人間なんて死ねば炭素の塊だ、モノでしかない、と僕は自分自身に対して思っているつもりなのに、未練みたいなものからなかなか逃れられない。
(いや、生きている時からすでに炭素の塊ではあるけど)
なんかね、もう本当にいろいろ辛くなってしまって、家のアレクサに「アレクサ、ラクに◯ねる方法を教えて」って、聞いたんですよ。
アレクサは、僕に言いました。
「その質問には、お答えできません」
アレクサは、たぶんいろんなことを知っている。でも、答えられない。
立場上、アレクサが所属している組織の都合上、致し方ないのはわかっている。
でも、僕は、そんな清く正しいインターネット社会が、なんだかとてもつらくて、悲しかった。
正しさは、救いになるのだろうか。
世界は、僕個人に嫌がらせをするほど暇じゃない、たぶん。
パチンコ屋がいちいち個別の客の大当たりを制御する「遠隔」を(おそらく)やらないように。

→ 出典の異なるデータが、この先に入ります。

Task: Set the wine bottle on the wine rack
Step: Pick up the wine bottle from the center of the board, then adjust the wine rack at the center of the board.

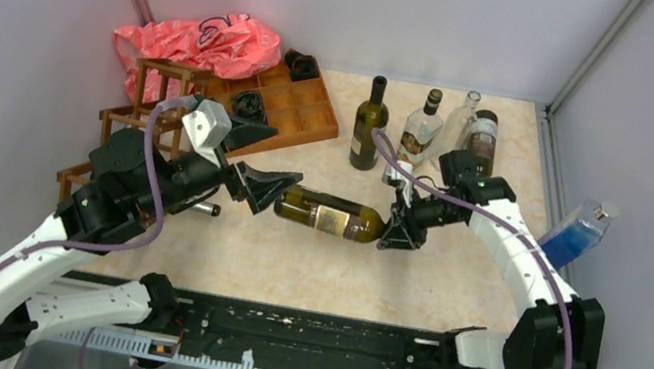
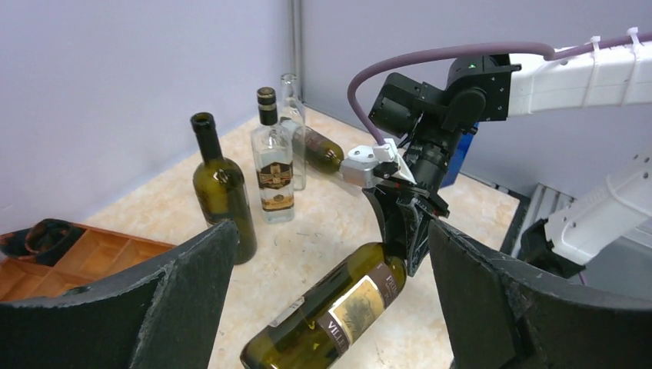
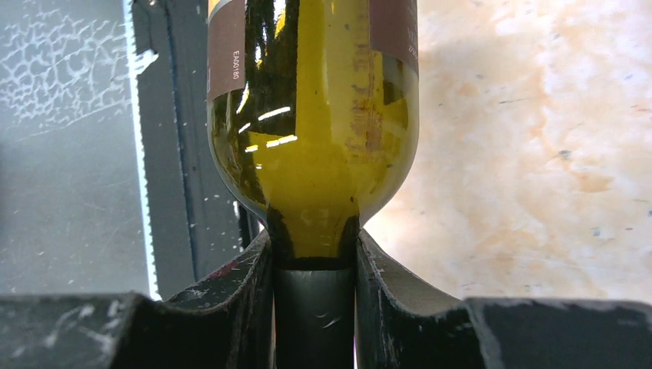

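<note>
The wine bottle (image 1: 330, 216), green glass with a tan and brown label, lies level across the table's middle. My right gripper (image 1: 393, 229) is shut on its black-capped neck. In the right wrist view the fingers (image 3: 250, 292) pinch the neck just below the bottle's (image 3: 315, 115) shoulder. My left gripper (image 1: 278, 194) stands open at the base end. In the left wrist view the bottle (image 2: 338, 311) lies between its wide-apart fingers (image 2: 184, 300), untouched. The dark wooden wine rack (image 1: 150, 98) stands at the far left, partly behind my left arm.
An orange-brown compartment tray (image 1: 290, 112) and a pink plastic bag (image 1: 201, 41) sit behind the rack. A dark green bottle (image 1: 371, 123), a labelled clear bottle (image 1: 423, 125) and others stand at the back. A blue bottle (image 1: 578, 234) leans at the right wall.
</note>
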Robot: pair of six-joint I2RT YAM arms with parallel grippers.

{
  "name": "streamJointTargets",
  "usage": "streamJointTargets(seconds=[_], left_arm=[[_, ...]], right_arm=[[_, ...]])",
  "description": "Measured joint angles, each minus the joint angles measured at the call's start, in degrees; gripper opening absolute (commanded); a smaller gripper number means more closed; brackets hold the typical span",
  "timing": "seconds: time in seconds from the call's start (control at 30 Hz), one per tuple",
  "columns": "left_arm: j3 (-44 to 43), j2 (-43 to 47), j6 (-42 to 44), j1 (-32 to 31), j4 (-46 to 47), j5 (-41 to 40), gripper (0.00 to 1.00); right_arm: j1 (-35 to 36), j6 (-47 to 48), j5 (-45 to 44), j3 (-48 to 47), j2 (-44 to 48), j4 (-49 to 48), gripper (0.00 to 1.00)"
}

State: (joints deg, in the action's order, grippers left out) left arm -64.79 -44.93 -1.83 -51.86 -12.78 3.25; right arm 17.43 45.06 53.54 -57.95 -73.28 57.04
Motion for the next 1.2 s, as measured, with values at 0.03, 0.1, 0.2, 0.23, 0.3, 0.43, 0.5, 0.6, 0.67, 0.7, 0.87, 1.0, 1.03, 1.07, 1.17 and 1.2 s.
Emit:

唐沢俊一さんは、「どんなものでも、好きなものは好きで良いんじゃない?」と、世界が少し寛容になるきっかけをつくった人のなかのひとりだと思います。
そのことに感謝しているし、僕は個人的な関係もなかったから、嫌いにはなりきれない。
唐沢俊一さんは、ようやく「解放」されたのかな、なんてことを、つい、考えてしまうのです。
絶望できるのも生きているあいだだけ、ではあるのだとしても。
世界よ、これがミドルエイジ・クライシスだ。